YOUR OBJECTIVE → Where a picture appears in the data below, exclude it; restate everything else word for word.

─── DATA EXCERPT

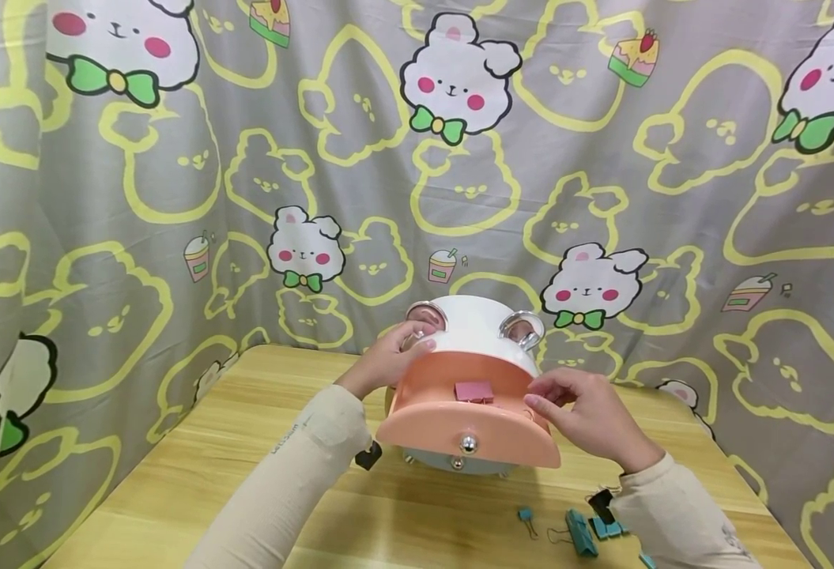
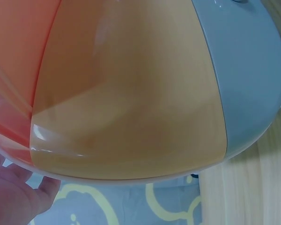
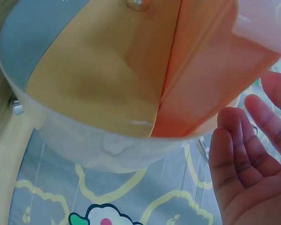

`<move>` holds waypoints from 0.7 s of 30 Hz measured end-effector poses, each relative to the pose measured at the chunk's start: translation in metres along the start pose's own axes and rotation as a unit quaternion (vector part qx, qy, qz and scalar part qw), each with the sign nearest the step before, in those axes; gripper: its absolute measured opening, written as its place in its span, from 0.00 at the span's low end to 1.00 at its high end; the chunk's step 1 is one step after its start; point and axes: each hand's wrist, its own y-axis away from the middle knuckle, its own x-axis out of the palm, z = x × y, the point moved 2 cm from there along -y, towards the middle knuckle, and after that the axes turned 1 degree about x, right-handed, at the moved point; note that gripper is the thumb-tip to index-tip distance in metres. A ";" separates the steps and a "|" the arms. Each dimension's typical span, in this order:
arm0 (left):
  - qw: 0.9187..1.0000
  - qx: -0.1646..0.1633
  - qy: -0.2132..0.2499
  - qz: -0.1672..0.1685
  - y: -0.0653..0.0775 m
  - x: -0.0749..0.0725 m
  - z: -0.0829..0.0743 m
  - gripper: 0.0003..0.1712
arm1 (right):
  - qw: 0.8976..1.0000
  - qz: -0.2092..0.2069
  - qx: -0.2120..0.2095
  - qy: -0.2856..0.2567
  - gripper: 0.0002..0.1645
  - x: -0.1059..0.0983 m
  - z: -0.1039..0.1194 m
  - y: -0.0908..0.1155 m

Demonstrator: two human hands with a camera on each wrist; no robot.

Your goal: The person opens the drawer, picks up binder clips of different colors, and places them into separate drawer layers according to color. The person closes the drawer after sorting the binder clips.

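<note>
A round desktop drawer box (image 1: 477, 320) with a white shell and silver ear-shaped trims stands on the table. Its top orange drawer (image 1: 469, 431) is pulled out, with a pink binder clip (image 1: 473, 391) inside. My left hand (image 1: 391, 356) rests at the box's upper left, by the left ear (image 1: 427, 314); part of its fingers is hidden in the left wrist view. Near the drawer's right edge is my right hand (image 1: 587, 415), its fingers loosely bent. In the right wrist view its thumb and fingers (image 3: 227, 154) stand apart beside the orange drawer (image 3: 210, 79).
On the table (image 1: 246, 458), front right, lie a large teal binder clip (image 1: 582, 533), a second teal clip (image 1: 605, 528) and a small blue one (image 1: 526, 514). A closed yellow drawer (image 2: 131, 93) and blue-grey drawer (image 2: 248, 79) sit below the orange one. A patterned curtain (image 1: 374, 182) hangs behind.
</note>
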 end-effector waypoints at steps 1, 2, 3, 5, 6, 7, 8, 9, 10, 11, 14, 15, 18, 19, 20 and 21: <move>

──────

EXPECTED ANSWER →
`<move>` holds waypoints from 0.7 s of 30 Hz measured end-effector poses, each relative to the pose measured at the chunk's start: translation in metres along the start pose's own axes and rotation as a unit quaternion (vector part qx, qy, qz and scalar part qw), each with the sign nearest the step before, in those axes; gripper: its absolute measured opening, written as its place in its span, from 0.00 at the span's low end to 1.00 at its high end; the chunk's step 1 is one step after its start; point and axes: each hand's wrist, its own y-axis away from the middle knuckle, its own x-axis out of the palm, z = x × y, the point moved 2 cm from there along -y, towards the middle knuckle, and after that the axes turned 1 degree about x, right-handed, at the moved point; note that gripper is the thumb-tip to index-tip distance in metres. A ";" separates the steps and a "|" the arms. Each dimension's typical span, in this order:
arm0 (left):
  - qw: 0.9187..1.0000
  - qx: -0.1646..0.1633
  - qy: -0.2132..0.2499
  - qz: -0.1672..0.1685
  - y: -0.0653..0.0775 m
  - x: -0.0749..0.0725 m
  - z: -0.0829..0.0743 m
  - gripper: 0.0003..0.1712
arm1 (right):
  - qw: 0.8976..1.0000
  - qz: -0.2092..0.2069
  - qx: -0.2120..0.2095
  - qy: -0.2856..0.2567
  - gripper: 0.0002..0.1645
  - x: -0.1059..0.0983 m
  - z: -0.1039..0.1194 m
  - y: -0.0908..0.1155 m

Demonstrator: two human hands with a camera on each wrist; no robot.

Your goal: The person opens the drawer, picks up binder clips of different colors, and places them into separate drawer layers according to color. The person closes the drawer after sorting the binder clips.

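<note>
A round desktop drawer box (image 1: 477, 320) with a white shell and silver ear-shaped trims stands on the table. Its top orange drawer (image 1: 469, 431) is pulled out, with a pink binder clip (image 1: 473, 391) inside. My left hand (image 1: 391, 356) rests at the box's upper left, by the left ear (image 1: 427, 314); part of its fingers is hidden in the left wrist view. Near the drawer's right edge is my right hand (image 1: 587, 415), its fingers loosely bent. In the right wrist view its thumb and fingers (image 3: 227, 154) stand apart beside the orange drawer (image 3: 210, 79).
On the table (image 1: 246, 458), front right, lie a large teal binder clip (image 1: 582, 533), a second teal clip (image 1: 605, 528) and a small blue one (image 1: 526, 514). A closed yellow drawer (image 2: 131, 93) and blue-grey drawer (image 2: 248, 79) sit below the orange one. A patterned curtain (image 1: 374, 182) hangs behind.
</note>
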 end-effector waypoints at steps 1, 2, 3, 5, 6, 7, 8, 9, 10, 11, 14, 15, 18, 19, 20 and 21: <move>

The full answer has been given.